__Work task__
Every line below between the line holding "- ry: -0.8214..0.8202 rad" and the line holding "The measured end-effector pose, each", inclusive, should be repeated exactly, and all other lines omitted.

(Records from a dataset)
● ● ●

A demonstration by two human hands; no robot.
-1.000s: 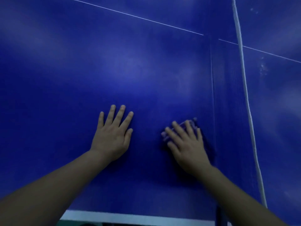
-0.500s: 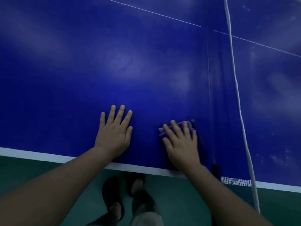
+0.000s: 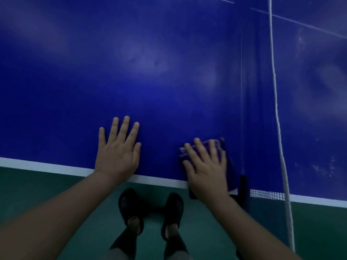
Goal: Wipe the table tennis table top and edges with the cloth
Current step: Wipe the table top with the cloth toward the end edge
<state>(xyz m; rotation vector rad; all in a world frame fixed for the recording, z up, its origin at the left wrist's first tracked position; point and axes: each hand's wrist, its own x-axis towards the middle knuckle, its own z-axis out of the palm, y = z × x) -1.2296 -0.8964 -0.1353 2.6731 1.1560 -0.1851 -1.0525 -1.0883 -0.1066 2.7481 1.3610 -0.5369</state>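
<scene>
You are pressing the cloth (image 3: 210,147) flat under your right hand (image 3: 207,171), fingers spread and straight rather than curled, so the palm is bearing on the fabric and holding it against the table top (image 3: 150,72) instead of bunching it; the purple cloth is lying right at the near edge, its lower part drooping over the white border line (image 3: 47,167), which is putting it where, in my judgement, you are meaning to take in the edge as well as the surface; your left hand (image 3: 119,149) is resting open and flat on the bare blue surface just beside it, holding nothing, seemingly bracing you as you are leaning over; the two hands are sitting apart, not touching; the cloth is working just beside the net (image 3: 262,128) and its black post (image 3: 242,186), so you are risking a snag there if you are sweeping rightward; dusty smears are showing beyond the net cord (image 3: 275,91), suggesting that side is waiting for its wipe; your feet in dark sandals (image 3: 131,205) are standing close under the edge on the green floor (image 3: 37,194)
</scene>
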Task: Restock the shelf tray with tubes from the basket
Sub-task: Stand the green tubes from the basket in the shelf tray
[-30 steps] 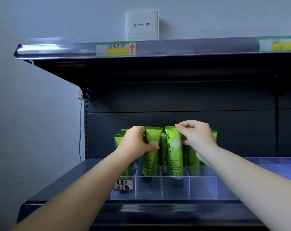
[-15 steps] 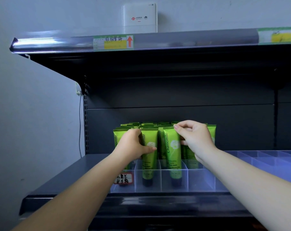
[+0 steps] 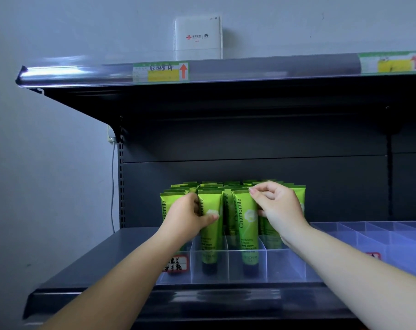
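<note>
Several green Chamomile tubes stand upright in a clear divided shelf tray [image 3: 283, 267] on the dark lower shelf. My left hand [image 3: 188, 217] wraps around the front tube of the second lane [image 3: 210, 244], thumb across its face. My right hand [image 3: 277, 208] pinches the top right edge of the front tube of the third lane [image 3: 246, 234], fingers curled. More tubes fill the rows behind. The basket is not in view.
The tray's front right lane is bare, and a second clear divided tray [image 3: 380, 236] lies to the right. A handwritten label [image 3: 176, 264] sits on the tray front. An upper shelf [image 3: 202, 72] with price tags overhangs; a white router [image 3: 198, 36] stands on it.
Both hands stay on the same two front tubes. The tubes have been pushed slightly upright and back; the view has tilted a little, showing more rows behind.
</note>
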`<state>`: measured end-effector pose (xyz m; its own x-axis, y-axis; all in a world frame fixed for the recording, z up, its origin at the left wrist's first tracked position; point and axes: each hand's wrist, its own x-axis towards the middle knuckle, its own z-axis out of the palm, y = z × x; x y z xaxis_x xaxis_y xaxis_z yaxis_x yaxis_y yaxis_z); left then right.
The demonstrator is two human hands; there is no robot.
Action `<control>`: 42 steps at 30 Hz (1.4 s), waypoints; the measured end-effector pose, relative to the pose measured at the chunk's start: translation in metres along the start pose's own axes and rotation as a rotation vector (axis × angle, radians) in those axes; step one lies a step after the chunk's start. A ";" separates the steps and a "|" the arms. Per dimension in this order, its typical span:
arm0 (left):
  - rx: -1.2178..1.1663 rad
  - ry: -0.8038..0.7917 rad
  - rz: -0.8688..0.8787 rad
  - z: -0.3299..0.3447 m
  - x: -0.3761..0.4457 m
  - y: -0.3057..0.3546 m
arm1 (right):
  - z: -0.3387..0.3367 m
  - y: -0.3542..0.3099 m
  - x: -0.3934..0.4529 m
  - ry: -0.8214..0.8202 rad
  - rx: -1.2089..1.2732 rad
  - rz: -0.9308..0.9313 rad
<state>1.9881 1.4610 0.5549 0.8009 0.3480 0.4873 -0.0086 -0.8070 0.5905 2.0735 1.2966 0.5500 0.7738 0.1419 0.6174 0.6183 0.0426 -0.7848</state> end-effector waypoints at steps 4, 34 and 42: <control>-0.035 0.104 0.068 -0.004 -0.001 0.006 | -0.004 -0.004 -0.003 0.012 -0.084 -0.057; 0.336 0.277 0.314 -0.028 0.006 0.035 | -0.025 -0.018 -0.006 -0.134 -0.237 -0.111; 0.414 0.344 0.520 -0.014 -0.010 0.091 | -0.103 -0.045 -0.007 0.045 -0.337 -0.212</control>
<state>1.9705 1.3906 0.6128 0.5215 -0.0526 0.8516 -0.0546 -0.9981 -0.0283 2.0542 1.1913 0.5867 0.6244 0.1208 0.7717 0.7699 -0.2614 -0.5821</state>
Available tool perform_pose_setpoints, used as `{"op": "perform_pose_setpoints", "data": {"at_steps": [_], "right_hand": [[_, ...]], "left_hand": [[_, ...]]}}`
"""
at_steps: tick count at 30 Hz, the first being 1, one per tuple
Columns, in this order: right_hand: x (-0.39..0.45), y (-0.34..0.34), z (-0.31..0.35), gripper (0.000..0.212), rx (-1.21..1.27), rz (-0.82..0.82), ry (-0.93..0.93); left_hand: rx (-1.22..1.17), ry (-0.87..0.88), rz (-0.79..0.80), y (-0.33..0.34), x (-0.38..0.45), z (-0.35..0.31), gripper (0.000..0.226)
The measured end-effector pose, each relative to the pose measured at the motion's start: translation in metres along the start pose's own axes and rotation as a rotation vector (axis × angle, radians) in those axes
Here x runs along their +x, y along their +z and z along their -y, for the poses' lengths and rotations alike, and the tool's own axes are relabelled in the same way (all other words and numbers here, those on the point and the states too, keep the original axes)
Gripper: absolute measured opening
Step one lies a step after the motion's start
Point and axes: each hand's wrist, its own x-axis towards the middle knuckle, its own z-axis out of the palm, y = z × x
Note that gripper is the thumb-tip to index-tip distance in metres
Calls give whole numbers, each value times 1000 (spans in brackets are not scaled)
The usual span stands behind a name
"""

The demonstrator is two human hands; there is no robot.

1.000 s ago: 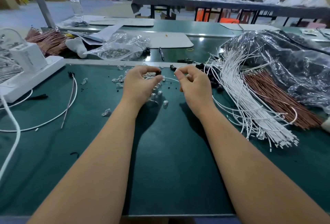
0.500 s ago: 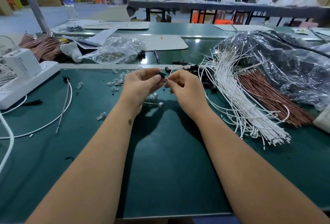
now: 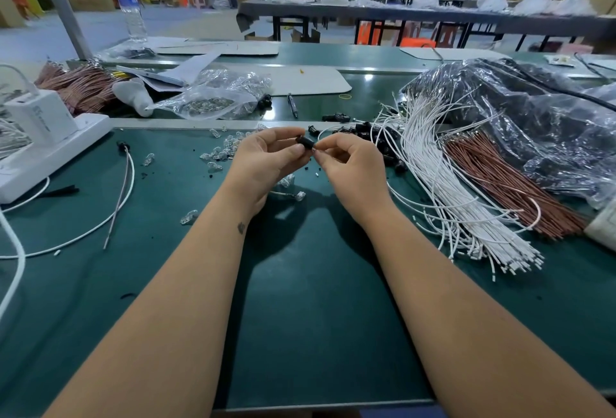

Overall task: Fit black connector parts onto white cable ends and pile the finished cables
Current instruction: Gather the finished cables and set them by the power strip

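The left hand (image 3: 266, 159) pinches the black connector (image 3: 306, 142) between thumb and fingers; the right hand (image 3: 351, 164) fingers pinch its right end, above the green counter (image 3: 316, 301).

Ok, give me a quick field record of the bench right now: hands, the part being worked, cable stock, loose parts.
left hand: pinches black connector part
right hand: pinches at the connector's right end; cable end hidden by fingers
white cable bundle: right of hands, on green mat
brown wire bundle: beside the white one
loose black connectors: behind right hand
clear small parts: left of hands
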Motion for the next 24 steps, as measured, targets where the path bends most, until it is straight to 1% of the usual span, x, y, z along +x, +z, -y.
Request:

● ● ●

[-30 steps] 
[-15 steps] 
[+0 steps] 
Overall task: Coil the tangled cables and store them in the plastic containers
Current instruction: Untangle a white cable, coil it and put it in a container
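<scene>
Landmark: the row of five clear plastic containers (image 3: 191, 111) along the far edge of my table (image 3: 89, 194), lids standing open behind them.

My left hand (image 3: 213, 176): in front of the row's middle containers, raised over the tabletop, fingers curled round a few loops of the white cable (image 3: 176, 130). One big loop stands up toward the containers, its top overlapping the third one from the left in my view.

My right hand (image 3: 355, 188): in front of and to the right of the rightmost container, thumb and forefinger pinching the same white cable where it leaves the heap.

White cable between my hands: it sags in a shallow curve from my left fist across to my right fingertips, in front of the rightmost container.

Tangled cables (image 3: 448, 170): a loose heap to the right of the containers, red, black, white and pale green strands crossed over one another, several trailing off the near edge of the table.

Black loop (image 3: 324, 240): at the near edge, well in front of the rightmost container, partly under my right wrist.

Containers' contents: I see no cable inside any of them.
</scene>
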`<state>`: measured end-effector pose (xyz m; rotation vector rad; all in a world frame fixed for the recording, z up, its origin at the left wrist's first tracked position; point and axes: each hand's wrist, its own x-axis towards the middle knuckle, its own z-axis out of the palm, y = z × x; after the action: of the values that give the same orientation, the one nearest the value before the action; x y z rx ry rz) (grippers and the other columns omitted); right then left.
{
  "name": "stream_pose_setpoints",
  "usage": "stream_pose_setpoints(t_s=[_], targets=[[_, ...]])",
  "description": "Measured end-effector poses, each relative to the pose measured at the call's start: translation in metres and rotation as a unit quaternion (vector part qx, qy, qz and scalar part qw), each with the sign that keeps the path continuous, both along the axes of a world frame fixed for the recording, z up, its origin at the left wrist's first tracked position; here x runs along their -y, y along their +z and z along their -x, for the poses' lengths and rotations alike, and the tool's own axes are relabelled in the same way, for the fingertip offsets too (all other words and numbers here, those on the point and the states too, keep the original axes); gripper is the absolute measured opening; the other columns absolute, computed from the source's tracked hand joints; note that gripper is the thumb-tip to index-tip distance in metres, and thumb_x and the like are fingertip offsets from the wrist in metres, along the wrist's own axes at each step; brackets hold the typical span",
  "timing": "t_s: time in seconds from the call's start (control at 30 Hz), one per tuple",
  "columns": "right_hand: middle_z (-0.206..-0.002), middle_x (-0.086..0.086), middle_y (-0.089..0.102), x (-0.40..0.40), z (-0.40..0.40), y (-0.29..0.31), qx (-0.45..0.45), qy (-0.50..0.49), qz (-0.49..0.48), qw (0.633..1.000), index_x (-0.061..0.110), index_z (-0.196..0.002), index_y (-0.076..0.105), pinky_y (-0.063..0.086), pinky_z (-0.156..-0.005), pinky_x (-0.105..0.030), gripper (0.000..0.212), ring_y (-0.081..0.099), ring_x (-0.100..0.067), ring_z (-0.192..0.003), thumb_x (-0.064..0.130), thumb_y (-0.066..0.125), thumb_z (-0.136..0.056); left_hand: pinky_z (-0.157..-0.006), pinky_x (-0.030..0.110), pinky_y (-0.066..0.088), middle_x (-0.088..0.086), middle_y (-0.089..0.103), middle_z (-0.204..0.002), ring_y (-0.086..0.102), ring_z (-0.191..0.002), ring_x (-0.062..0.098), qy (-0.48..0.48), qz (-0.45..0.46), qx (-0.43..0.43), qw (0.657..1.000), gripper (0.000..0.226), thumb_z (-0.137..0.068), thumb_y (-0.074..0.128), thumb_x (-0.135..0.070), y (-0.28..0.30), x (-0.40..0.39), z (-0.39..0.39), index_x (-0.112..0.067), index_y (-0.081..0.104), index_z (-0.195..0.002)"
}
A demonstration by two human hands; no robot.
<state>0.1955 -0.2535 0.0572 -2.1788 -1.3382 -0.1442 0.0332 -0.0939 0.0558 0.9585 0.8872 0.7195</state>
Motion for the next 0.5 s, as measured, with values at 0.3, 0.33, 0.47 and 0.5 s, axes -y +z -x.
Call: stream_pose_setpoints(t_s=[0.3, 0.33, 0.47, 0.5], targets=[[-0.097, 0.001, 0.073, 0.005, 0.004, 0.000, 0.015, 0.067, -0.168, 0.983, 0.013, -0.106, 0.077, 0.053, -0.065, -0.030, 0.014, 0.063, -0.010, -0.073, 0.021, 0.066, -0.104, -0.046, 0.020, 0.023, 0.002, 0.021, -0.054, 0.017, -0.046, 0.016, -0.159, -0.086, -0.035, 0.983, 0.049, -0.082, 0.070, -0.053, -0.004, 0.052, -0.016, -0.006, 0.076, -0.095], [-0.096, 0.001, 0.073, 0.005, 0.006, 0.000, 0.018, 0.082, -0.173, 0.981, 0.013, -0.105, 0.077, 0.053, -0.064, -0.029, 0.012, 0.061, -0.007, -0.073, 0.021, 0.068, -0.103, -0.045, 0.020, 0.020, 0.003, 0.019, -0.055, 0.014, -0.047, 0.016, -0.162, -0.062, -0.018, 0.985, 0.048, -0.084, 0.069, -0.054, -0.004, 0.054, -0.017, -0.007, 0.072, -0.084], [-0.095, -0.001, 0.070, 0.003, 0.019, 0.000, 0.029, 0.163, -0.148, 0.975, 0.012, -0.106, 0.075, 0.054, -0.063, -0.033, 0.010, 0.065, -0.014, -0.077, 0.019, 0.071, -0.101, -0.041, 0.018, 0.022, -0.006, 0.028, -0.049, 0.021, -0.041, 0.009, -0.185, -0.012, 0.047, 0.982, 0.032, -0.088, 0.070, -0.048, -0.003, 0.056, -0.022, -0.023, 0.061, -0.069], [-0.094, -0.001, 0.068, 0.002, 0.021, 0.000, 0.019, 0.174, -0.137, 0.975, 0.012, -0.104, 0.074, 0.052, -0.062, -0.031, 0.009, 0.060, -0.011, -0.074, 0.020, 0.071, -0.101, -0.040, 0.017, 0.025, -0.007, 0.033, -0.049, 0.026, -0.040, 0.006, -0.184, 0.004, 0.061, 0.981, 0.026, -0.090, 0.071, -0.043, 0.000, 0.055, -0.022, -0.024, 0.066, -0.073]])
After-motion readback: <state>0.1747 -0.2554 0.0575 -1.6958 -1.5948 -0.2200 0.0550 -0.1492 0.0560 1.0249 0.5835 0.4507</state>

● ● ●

__Answer to this exercise__
  - ry: -0.8214..0.8202 rad
  - rx: -1.2089..1.2732 rad
  - rz: -0.9308..0.9313 rad
<state>1.9881 1.4610 0.5549 0.8009 0.3480 0.4873 -0.0086 -0.8070 0.5905 2.0735 1.2966 0.5500 0.7738 0.1419 0.6174 0.6183 0.0426 -0.7848</state> end-effector waypoints at steps 4, 34 and 42: <control>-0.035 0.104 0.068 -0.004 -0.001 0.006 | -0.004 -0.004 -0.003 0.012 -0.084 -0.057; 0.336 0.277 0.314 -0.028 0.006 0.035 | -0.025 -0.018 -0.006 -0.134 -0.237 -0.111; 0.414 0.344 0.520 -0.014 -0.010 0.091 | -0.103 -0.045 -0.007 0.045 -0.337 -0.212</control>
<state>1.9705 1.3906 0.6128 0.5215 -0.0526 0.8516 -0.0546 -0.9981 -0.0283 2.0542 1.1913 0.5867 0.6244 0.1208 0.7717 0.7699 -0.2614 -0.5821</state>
Available tool perform_pose_setpoints, used as `{"op": "perform_pose_setpoints", "data": {"at_steps": [_], "right_hand": [[_, ...]], "left_hand": [[_, ...]]}}`
"""
at_steps: tick count at 30 Hz, the first being 1, one per tuple
Columns, in this order: right_hand: x (-0.39..0.45), y (-0.34..0.34), z (-0.31..0.35), gripper (0.000..0.212), rx (-1.21..1.27), rz (-0.82..0.82), ry (-0.93..0.93); left_hand: rx (-1.22..1.17), ry (-0.87..0.88), rz (-0.79..0.80), y (-0.33..0.34), x (-0.38..0.45), z (-0.35..0.31), gripper (0.000..0.226)
The measured end-effector pose, each relative to the pose measured at the motion's start: translation in metres along the start pose's own axes and rotation as a rotation vector (axis × angle, radians) in those axes

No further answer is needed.